EXERCISE AIM:
Using the listing below, copy exactly the lines from the one containing "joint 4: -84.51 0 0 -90" to the one containing "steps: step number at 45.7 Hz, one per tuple", both lines included, and no others.

------

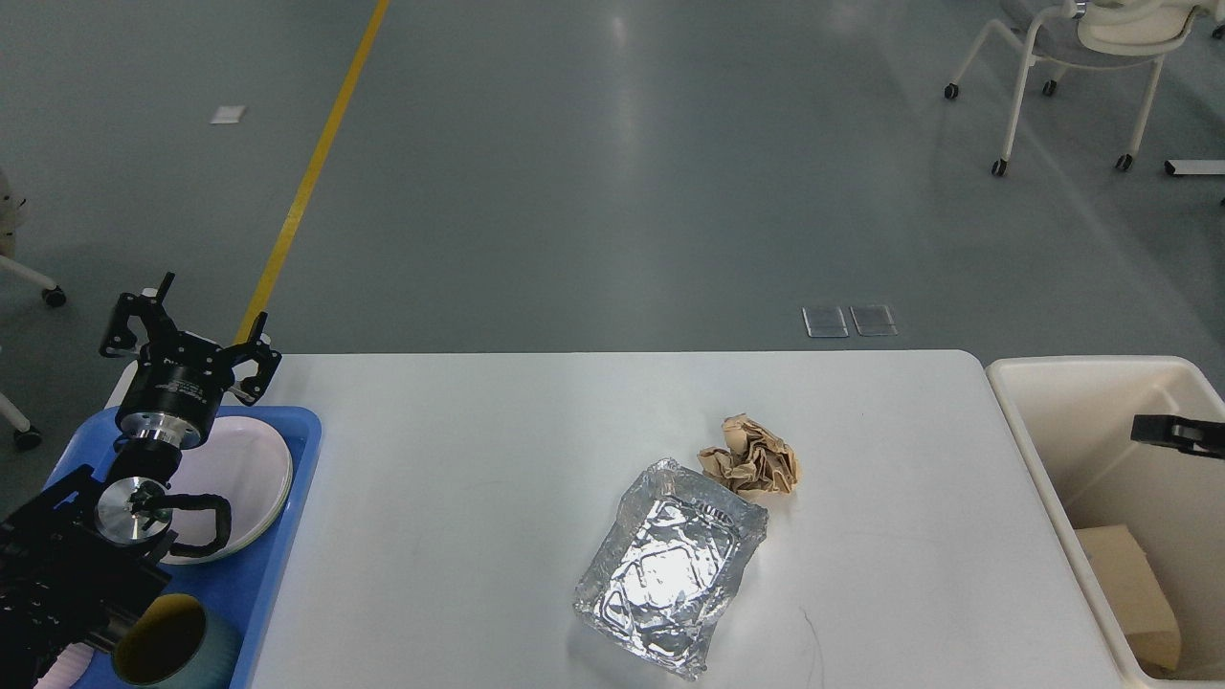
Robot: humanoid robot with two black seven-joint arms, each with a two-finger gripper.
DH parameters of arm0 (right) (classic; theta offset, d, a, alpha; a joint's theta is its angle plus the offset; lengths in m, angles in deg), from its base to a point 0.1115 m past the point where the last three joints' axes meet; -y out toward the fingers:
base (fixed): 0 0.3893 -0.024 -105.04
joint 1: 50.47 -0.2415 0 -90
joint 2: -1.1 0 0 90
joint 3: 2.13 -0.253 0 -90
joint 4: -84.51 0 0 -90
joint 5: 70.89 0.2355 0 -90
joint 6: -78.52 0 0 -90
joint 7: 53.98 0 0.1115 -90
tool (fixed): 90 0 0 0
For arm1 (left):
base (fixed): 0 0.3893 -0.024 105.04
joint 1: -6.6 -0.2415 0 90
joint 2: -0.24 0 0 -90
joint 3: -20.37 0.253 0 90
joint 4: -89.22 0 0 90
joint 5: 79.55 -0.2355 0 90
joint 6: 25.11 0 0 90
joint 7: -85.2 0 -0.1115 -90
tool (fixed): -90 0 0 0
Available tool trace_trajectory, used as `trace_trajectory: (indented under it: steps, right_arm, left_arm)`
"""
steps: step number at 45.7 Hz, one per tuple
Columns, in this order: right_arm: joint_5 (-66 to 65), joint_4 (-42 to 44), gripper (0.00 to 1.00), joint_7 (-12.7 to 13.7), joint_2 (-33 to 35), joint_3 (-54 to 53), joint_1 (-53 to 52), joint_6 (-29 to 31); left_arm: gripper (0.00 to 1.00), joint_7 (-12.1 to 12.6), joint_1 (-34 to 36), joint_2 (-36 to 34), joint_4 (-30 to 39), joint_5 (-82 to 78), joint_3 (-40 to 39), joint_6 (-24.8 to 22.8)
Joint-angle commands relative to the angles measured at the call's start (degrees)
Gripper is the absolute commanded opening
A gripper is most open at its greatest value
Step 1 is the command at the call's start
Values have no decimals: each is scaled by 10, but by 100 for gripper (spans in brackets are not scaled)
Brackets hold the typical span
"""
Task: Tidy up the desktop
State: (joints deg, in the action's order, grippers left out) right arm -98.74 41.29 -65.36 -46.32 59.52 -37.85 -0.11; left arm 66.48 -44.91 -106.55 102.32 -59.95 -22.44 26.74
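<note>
Large white rounded-corner desktop (498, 498) fills the middle, holding a crushed silver foil tray (670, 572) and crumpled brown paper ball (752, 459), touching. Both probably light and flimsy; I'd pinch the foil rim. My left gripper (188, 330) is spread, empty; right gripper (1175, 431): can't tell.
</note>
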Motion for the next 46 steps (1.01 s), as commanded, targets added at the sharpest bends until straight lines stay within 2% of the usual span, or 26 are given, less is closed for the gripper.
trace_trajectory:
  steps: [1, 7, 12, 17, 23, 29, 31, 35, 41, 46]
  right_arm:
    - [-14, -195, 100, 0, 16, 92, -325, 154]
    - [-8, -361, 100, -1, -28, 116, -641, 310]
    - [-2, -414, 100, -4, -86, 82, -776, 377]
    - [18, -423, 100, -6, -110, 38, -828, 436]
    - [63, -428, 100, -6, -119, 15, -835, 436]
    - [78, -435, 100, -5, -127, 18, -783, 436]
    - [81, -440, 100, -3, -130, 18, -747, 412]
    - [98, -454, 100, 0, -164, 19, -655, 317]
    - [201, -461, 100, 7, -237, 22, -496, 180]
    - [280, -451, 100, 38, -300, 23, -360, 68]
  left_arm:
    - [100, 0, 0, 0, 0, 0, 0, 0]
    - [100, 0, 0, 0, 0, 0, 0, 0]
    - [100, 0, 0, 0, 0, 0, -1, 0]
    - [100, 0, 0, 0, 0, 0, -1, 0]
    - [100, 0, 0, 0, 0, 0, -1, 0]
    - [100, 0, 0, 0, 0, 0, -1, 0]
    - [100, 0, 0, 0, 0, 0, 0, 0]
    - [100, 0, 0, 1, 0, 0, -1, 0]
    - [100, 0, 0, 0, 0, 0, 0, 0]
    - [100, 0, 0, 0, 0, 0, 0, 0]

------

SOLUTION TO THE PROBLEM:
joint 4: -84.51 0 0 -90
joint 5: 70.89 0.2355 0 -90
joint 6: -78.52 0 0 -90
joint 7: 53.98 0 0.1115 -90
tool (fixed): 90 0 0 0
For arm1 (left):
base (fixed): 0 0.3893 -0.024 105.04
joint 1: -6.6 -0.2415 0 90
joint 2: -0.24 0 0 -90
joint 3: -20.37 0.253 0 90
joint 4: -89.22 0 0 90
joint 5: 79.55 -0.2355 0 90
joint 6: 25.11 0 0 90
joint 7: -85.2 0 -0.1115 -90
tool (fixed): -90 0 0 0
Available tool trace_trajectory, used as `trace_trajectory: (indented under it: steps, right_arm, left_arm)`
"""
steps: step number at 45.7 Hz, one per tuple

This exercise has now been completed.